Caffil successfully wrapped up its 2023 issuance on Monday by selling a €500m long five year social covered bond that paid a new issue premium of just 3bp, with the issuer citing the format as helping improve execution as well as underlining its commitment to the ESG market.

The new issue comes just over a month after Caisse Française de Financement Local (Caffil) sold a €750m long five year (January 2029) green covered bond. But its last social covered bond was in May 2022, a €500m 12 year.

Gonzague Veillas, head of funding and treasury at Caffil parent SFIL, said there were two rationales for new green and social bonds.

“Firstly, we want to upsize the share of ESG in our funding programme to show our dedication to this market,” he said. “So far this year we hadn’t done so much ESG – only one private placement in social format in the first semester – so we wanted to use our frameworks further before year-end.

“And secondly, we feel that ESG formats – which are very rare in the covered bond market – are good to use when the market context is quite challenging, which is true of the covered bond market at this time. We wanted to finish our 2023 funding programme with a very solid transaction and the social format here clearly makes a positive contribution to the execution of the transaction.”

Leads BBVA, BNP Paribas, Deutsche, LBBW and SG opened books on Monday morning with guidance of the mid-swaps plus 34bp area for the €500m no-grow March 2029 social obligations foncières, expected ratings Aaa/AA+/AAA (Moody’s, S&P, DBRS).
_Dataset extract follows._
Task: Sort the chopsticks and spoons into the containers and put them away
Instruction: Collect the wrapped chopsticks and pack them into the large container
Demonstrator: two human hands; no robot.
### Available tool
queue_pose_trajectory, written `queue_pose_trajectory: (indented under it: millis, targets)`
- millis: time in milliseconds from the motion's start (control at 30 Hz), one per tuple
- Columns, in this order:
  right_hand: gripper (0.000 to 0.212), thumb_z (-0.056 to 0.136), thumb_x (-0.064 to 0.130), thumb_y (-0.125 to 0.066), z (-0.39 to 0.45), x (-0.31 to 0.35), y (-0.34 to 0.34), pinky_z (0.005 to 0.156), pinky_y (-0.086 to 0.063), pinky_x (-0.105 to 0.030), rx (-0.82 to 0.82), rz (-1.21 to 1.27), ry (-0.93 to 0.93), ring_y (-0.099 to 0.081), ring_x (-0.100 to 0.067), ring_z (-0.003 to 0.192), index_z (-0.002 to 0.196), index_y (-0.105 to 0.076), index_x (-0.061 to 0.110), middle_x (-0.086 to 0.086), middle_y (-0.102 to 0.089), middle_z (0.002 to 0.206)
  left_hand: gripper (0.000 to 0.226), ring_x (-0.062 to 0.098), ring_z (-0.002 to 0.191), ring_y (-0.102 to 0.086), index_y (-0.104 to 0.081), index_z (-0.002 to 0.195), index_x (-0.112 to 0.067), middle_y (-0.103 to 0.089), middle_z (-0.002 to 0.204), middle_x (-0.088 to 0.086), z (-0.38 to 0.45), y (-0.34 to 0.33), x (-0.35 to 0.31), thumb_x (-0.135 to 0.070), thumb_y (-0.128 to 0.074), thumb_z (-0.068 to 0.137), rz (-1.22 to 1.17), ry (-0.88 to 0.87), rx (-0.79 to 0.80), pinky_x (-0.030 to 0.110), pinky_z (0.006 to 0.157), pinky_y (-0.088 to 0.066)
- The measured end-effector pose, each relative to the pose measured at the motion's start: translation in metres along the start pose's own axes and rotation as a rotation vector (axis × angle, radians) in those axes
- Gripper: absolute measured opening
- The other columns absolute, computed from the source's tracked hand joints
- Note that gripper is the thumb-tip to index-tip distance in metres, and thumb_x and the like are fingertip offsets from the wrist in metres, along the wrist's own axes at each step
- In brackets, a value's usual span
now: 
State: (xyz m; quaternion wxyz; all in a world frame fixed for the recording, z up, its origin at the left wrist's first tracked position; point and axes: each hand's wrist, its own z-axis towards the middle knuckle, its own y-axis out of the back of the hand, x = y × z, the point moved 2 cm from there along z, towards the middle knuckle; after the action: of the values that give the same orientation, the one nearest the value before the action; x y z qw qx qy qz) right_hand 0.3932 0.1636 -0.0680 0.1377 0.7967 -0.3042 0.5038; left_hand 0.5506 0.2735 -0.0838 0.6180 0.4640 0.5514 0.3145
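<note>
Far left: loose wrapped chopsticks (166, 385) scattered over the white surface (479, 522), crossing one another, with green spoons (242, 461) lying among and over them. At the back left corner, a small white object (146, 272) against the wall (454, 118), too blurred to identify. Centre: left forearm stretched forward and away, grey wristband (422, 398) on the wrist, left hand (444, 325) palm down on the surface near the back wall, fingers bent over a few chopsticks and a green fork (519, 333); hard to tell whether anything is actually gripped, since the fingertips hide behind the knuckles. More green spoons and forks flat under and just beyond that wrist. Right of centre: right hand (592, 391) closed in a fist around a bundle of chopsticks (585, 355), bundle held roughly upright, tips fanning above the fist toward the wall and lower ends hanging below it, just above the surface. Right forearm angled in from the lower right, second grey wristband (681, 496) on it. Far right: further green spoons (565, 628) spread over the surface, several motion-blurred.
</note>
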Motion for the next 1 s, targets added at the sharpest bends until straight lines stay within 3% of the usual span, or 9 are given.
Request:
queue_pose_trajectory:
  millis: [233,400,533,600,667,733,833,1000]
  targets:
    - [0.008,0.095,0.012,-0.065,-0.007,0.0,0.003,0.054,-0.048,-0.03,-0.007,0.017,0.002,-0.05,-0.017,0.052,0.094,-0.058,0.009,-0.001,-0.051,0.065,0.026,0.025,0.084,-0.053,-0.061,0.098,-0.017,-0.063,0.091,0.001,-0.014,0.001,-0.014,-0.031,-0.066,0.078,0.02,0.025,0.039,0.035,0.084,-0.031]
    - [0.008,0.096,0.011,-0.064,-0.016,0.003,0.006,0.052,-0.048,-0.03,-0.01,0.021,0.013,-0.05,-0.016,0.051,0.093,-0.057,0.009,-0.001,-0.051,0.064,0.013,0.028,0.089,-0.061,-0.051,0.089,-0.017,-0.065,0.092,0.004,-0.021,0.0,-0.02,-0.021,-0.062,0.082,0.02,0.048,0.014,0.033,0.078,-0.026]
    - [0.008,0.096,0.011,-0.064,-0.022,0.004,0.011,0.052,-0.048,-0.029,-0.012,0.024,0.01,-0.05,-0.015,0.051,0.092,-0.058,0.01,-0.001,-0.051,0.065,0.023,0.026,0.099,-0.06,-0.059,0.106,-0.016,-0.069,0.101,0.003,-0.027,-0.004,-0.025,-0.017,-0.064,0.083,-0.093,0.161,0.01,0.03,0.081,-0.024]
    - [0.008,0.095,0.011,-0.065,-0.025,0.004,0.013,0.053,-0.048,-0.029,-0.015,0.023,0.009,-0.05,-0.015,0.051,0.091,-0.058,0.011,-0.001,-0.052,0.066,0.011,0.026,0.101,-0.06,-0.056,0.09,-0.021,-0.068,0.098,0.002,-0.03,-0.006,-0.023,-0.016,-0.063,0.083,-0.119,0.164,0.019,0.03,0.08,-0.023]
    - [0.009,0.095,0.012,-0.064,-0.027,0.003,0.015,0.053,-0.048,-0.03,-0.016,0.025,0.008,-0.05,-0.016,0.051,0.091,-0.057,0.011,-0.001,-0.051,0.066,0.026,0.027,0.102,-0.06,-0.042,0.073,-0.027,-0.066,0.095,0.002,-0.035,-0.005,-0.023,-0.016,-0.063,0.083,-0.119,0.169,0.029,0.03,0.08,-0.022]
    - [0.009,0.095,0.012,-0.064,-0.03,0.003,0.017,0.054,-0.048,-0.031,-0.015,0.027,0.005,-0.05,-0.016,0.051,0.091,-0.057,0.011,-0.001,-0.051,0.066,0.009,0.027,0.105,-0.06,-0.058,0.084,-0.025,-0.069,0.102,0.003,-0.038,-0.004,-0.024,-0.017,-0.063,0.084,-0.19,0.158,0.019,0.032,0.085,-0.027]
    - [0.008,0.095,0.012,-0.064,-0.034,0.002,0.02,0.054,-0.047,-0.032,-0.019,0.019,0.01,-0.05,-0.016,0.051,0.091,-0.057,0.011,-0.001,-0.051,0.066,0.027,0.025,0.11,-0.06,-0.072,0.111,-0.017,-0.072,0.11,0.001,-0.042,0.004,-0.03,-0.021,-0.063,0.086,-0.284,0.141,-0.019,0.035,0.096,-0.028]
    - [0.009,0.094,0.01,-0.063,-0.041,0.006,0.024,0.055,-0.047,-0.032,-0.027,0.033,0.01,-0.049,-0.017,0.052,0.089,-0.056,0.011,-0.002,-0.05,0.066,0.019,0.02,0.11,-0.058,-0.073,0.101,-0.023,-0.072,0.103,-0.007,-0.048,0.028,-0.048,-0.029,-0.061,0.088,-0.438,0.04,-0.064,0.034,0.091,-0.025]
After around an hour and a half, they reported books above €1bn, excluding joint lead manager interest, and after around two-and-a-half hours, they set the spread at 34bp on the back of books above €1.25bn, including €45m of JLM interest. The final book was above €1.34bn.
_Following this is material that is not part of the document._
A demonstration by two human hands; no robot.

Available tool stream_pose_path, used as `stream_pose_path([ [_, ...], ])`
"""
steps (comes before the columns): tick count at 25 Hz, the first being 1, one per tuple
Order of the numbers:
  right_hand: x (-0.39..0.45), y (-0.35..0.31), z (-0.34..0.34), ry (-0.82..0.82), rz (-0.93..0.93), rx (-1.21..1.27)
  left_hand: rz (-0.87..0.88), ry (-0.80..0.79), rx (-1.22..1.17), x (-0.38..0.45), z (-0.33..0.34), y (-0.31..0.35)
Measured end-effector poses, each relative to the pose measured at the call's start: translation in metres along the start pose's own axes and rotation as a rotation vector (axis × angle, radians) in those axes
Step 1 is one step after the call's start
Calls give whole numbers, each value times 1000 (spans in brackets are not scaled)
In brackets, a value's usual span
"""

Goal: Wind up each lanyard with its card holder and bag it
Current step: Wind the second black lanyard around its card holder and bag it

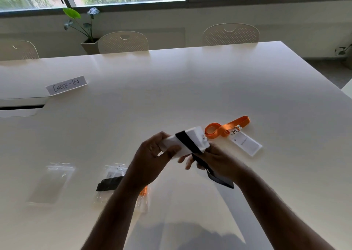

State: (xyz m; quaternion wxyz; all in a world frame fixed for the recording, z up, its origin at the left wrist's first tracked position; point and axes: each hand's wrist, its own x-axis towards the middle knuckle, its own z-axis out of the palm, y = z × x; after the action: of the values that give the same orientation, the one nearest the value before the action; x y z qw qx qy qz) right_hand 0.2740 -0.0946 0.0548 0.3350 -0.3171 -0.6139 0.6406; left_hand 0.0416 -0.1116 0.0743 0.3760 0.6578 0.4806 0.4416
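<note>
Black lanyard crosses a white card holder held above the middle of the tabletop. The left hand has its grip closed on the holder's left end, thumb on top and fingers curled beneath. The right hand pinches the strap just below the holder's right end, and the strap's loose end hangs past the right wrist. An orange lanyard lies flat towards the tabletop's right edge, clipped to a second card holder that rests beside it. Towards the near edge, partly hidden by the left forearm, lie a clear bag holding a wound black strap and card, and another bag showing orange inside. An empty-looking clear bag lies further left. A handwritten "CHECK-IN" sign stands near the far left.
</note>
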Motion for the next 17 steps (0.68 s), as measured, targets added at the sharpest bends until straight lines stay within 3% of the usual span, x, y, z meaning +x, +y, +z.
stream_pose_path([
  [10, 1, 16, 0, 169, -59, 7, -59, 181, 19, 19, 11, -3],
  [17, -10, 23, -5, 180, -71, -26, -89, 343, 159, 34, 10, -10],
])
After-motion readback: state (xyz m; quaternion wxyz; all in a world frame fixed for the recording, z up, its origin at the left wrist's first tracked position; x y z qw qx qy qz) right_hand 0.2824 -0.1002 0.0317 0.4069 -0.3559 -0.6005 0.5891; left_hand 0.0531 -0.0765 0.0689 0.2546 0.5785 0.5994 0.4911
With its recent January 2029 green issue quoted at 31bp, mid, the new issue premium for the new March 2029 social issue was put at just 3bp.

“We are happy to terminate this year with a very successful social bond transaction,” said Veillas. “In this current market context where the new issue concessions are more in the context of 5bp-6bp, that is clearly quite a good outcome.
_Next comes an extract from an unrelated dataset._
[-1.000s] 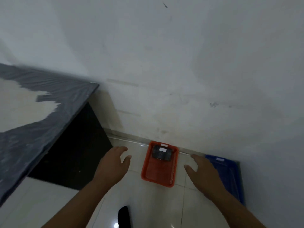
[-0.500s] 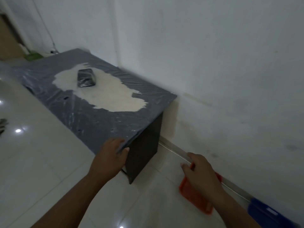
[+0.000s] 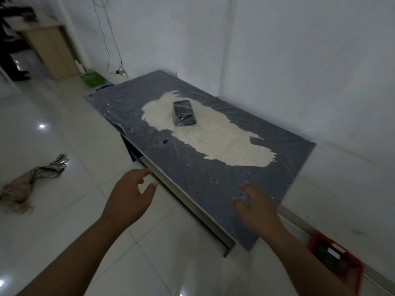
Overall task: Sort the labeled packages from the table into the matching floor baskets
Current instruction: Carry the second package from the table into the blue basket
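One dark wrapped package (image 3: pixel 184 113) lies on the pale worn patch of the grey table (image 3: pixel 284 167), toward its far side. On the floor at the lower right stands the red basket (image 3: pixel 354 268), against the wall, holding a dark package with a white label (image 3: pixel 329 256). My left hand (image 3: pixel 132 197) hovers open in front of the table's near edge. My right hand (image 3: pixel 258 207) is open over the table's near right corner. Both hands hold nothing and are well short of the package on the table.
The table stands along a white wall on glossy white floor tiles. A bundled striped cloth (image 3: pixel 27 182) lies on the floor at left. A green basket (image 3: pixel 93 77) and a blue item sit beyond the table's far end, near a wooden cabinet (image 3: pixel 51 52) and hanging cables.
My view swung left, from the red and blue baskets on the floor to the table. Both empty hands came up from over the baskets to the table's near edge.
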### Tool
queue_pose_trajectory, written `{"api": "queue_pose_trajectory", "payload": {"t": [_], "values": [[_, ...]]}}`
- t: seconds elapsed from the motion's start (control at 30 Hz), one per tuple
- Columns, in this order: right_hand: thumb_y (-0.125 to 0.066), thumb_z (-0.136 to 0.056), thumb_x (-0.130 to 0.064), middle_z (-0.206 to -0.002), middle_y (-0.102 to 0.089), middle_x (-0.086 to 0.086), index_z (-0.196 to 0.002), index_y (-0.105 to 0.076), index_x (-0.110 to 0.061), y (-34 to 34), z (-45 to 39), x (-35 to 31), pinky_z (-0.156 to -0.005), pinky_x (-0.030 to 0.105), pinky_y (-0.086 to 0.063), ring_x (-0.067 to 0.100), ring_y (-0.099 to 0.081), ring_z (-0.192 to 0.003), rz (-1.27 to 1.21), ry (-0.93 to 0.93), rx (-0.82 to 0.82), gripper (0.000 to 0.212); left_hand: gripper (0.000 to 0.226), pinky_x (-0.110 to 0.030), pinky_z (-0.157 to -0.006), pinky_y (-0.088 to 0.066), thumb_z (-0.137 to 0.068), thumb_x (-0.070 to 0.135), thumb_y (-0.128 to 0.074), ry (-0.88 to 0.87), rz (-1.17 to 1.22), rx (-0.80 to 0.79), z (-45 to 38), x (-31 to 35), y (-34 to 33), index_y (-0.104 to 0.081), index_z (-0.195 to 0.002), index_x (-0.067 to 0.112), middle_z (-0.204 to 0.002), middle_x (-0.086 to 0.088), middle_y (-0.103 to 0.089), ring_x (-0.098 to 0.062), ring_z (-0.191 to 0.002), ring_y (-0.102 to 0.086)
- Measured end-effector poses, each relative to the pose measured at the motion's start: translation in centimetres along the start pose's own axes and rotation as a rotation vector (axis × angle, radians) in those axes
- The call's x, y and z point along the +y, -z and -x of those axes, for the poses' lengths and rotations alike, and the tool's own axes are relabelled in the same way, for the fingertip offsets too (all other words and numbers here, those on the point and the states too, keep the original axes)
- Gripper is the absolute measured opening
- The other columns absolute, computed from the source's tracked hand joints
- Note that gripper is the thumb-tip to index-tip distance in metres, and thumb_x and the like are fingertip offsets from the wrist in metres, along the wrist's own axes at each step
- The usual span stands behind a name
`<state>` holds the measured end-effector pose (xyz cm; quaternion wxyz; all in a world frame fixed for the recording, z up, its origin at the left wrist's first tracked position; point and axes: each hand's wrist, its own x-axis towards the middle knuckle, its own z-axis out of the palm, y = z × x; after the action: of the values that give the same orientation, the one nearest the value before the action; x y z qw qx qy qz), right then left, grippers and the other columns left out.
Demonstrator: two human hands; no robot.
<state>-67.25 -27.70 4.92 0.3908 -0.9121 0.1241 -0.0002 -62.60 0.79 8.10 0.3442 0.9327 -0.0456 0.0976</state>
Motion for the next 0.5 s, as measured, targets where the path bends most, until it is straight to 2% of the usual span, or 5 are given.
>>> {"api": "queue_pose_trajectory", "payload": {"t": [0.1, 0.2, 0.33, 0.5], "values": [[-0.056, -0.088, -0.036, -0.136, -0.050, 0.005, -0.131, -0.048, -0.017, -1.7, -3.5, -1.9, -0.103, 0.033, -0.035, 0.022, -0.047, -0.122, 0.020, -0.021, -0.003, 0.048, 0.036, -0.025, -0.076, -0.038, -0.085, 0.028, -0.063, 0.003, 0.006, -0.002, -3.4, -2.1, 0.6, -0.059, -0.120, 0.019, -0.107, 0.010, -0.055, -0.010, -0.092, -0.055], [-0.056, -0.088, -0.033, -0.141, -0.047, 0.007, -0.133, -0.046, -0.017, -3.0, -7.7, -3.6, -0.108, 0.038, -0.035, 0.023, -0.044, -0.127, -0.005, -0.042, -0.001, 0.049, 0.037, -0.024, -0.076, -0.037, -0.086, 0.029, -0.063, -0.012, -0.009, -0.010, -7.5, -4.0, 0.8, -0.058, -0.121, 0.021, -0.107, 0.011, -0.054, -0.008, -0.093, -0.054], [-0.055, -0.089, -0.032, -0.141, -0.044, 0.006, -0.133, -0.046, -0.020, -4.6, -14.4, -5.6, -0.106, 0.039, -0.037, 0.024, -0.046, -0.125, 0.008, -0.058, 0.012, 0.046, 0.038, -0.019, -0.074, -0.036, -0.085, 0.030, -0.063, -0.022, -0.029, -0.021, -14.3, -6.3, 0.4, -0.057, -0.121, 0.021, -0.106, 0.012, -0.053, -0.007, -0.092, -0.053], [-0.056, -0.089, -0.034, -0.144, -0.042, 0.007, -0.132, -0.046, -0.019, -5.9, -23.2, -8.5, -0.108, 0.045, -0.038, 0.026, -0.044, -0.128, 0.018, -0.105, 0.006, 0.047, 0.038, -0.022, -0.082, -0.037, -0.085, 0.028, -0.065, 0.025, -0.005, -0.058, -23.0, -8.3, -0.4, -0.058, -0.121, 0.018, -0.107, 0.010, -0.053, -0.008, -0.095, -0.052]]}}
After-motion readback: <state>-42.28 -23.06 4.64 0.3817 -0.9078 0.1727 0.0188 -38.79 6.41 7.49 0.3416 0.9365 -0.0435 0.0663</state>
“We had a very good level of oversubscription, with strong participation of central banks/official institutions after banks, which is natural given the maturity.”

Banks were allocated 53%, central banks and official institutions 26%, asset managers 16%, and insurance companies 5%. Germany and Austria took 40%, France 18%, the Benelux 14%, the Nordics 8%, the Middle East and Africa 7%, Ireland 4%, Italy 3%, the UK 2%, Asia 2%, and others 2%.

The SFIL group established a new and broad green, social and sustainability framework in October 2022 – inaugurated with a green bond the following month – but this week’s issuance was off its more established social note framework dedicated to healthcare.

“This has been our fifth social bond benchmark financing the public hospital sector,” said Ralf Berninger, head of investor relations and sustainability at SFIL. “For next year, we also plan to start issuing social bonds to finance social investments by French local authorities, for example in the field of public education.”

Caffil plans to issue €4bn-€5.5bn of covered bonds next year, with ESG formats making an even greater contribution.

“This transaction completes our 2023 funding programme,” said Olivier Eudes, head of ALM and financial markets at SFIL. “Looking ahead, we plan to increase our green and social issuance, with a target of 25% of total issuance under green or social bond format for next year.”